As for balance of empty / full, it's hard to say. On a macro scale the queue gets filled up and takes a while to drain out (few seconds), and then it might spend up to a few seconds with almost nothing to do, until a new flood of work arrives, but it's also almost never truly empty as there is typically a few work batches here and there to process, but not enough to keep everyone busy.

Anyways I agree 10% is a really nice boost for a rather trivial change (from the application's viewpoint).

"the thundering herd problem (which is the problems for the TBB queue I believe)"
Is this equally problematic with my "Additions to atomic" patch? I thought I had invented (or reinvented, more likely) a super-duper anti-thundering herd spinlock, so this could be a good test for that. :-) Aside from any additional benefits from designing around the issue, of course.

Quoting - Raf Schietekat

"the thundering herd problem (which is the problems for the TBB queue I believe)"
Is this equally problematic with my "Additions to atomic" patch? I thought I had invented (or reinvented, more likely) a super-duper anti-thundering herd spinlock, so this could be a good test for that. :-) Aside from any additional benefits from designing around the issue, of course.

Sorry, it's not just spinlocks, of course. (Now how can I let those builds last longer so I have more time to think...)

Different question, for my education: where exactly is the thundering herd in concurrent_queue, why is it such a difficult problem to solve that a different algorithm has to be invented to avoid it altogether, and what should be done in other situations where it might occur?

Quoting - robert.jay.gould
Unfortunately I tested on a duo-core, a quad-core would probably do even better, alas I don't have one here :)

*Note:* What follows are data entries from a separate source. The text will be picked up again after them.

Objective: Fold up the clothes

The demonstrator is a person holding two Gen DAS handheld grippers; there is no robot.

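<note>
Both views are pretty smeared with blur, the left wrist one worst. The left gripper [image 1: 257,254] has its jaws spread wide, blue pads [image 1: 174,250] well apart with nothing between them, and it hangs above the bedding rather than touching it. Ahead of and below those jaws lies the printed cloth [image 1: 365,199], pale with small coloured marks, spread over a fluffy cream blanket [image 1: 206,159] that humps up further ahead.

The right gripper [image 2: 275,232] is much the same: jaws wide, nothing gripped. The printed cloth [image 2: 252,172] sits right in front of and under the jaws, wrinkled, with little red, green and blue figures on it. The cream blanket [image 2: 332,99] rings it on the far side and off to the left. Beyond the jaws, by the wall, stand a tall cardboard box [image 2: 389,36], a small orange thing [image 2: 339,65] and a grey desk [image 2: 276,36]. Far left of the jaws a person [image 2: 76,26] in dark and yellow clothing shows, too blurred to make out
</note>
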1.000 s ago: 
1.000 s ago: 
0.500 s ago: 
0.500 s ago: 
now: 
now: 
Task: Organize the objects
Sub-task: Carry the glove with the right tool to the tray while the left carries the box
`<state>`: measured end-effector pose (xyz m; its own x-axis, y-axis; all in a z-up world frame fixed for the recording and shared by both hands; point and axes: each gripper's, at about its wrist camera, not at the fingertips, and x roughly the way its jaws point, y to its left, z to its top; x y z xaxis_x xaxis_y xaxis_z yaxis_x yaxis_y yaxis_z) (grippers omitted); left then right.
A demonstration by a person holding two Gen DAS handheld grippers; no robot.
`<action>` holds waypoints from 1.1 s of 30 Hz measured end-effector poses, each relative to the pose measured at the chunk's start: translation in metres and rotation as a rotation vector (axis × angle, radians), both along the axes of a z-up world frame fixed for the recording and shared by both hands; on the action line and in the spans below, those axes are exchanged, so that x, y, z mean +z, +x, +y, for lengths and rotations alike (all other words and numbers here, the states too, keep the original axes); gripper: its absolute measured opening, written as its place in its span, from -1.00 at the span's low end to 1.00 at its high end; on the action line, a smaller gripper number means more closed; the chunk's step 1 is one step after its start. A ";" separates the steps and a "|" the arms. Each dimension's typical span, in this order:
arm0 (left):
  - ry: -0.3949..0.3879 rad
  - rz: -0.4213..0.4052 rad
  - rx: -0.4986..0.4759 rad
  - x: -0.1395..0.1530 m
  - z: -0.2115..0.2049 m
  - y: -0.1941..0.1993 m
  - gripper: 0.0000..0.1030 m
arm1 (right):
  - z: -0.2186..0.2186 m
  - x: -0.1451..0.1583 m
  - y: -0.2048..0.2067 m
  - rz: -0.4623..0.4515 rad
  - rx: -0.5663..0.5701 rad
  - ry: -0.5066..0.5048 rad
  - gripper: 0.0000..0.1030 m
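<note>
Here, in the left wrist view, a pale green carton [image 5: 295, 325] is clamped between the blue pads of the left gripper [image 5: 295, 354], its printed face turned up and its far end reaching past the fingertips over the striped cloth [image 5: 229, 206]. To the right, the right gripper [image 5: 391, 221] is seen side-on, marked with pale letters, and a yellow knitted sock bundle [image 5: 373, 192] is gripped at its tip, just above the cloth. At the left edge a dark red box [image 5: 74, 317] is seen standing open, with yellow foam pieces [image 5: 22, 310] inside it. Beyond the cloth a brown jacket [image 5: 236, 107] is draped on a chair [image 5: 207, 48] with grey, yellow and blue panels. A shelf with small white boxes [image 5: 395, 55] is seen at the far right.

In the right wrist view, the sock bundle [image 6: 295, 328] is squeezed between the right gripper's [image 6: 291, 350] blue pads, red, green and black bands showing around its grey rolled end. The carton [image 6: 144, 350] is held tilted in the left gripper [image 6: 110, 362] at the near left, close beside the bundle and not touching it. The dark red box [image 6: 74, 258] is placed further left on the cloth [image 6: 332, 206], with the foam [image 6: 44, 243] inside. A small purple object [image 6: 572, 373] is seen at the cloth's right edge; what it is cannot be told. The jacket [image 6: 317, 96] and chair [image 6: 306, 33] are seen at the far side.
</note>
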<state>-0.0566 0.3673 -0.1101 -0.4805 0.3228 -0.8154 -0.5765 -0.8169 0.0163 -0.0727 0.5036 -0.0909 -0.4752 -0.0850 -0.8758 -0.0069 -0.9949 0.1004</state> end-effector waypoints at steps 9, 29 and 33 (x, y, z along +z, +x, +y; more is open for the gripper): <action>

As for balance of empty / full, it's hard to say. On a macro scale the queue gets filled up and takes a while to drain out (few seconds), and then it might spend up to a few seconds with almost nothing to do, until a new flood of work arrives, but it's also almost never truly empty as there is typically a few work batches here and there to process, but not enough to keep everyone busy.

Anyways I agree 10% is a really nice boost for a rather trivial change (from the application's viewpoint).

Robert,

Ok, thank you for information.

One more question, just to be sure, didn't you expirience any application crashes after incorporation of my queue? :)

All about lock-free algorithms, multicore, scalability, parallel computing and related topics:
http://www.1024cores.net

Quoting - Raf Schietekat
Sorry, it's not just spinlocks, of course. (Now how can I let those builds last longer so I have more time to think...)

Different question, for my education: where exactly is the thundering herd in concurrent_queue, why is it such a difficult problem to solve that a different algorithm has to be invented to avoid it altogether, and what should be done in other situations where it might occur?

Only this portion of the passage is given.